* _PROMPT_
Scan the material below for the word "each", then copy every line in which it appears.

# # # # # # #

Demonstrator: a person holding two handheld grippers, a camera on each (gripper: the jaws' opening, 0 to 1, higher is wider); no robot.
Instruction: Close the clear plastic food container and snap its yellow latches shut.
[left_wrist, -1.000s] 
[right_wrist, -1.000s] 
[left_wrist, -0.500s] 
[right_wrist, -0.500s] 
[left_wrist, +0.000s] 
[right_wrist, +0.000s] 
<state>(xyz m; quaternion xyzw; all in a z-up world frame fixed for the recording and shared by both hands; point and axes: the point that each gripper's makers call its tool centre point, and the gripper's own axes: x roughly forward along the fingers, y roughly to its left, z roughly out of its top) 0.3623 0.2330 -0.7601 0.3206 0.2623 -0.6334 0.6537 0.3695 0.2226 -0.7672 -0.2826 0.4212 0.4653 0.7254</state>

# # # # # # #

* _TASK RESPONSE_
Demonstrator: a person holding two handheld grippers, a camera on each (gripper: the jaws' opening, 0 to 1, higher is wider); no robot.
<state>(xyz m; quaternion xyzw; all in a z-up world frame fixed for the recording and shared by both hands; point and axes: the point that each gripper's makers call its tool centre point, and the gripper's own axes: x roughly forward along the fingers, y roughly to its left, z roughly out of its top) 0.3623 0.2330 -0.7601 0.3206 0.2623 -0.6334 0.6537 0.3695 0.2226 -0.7672 -0.2826 0.4212 0.4653 0.7254</state>

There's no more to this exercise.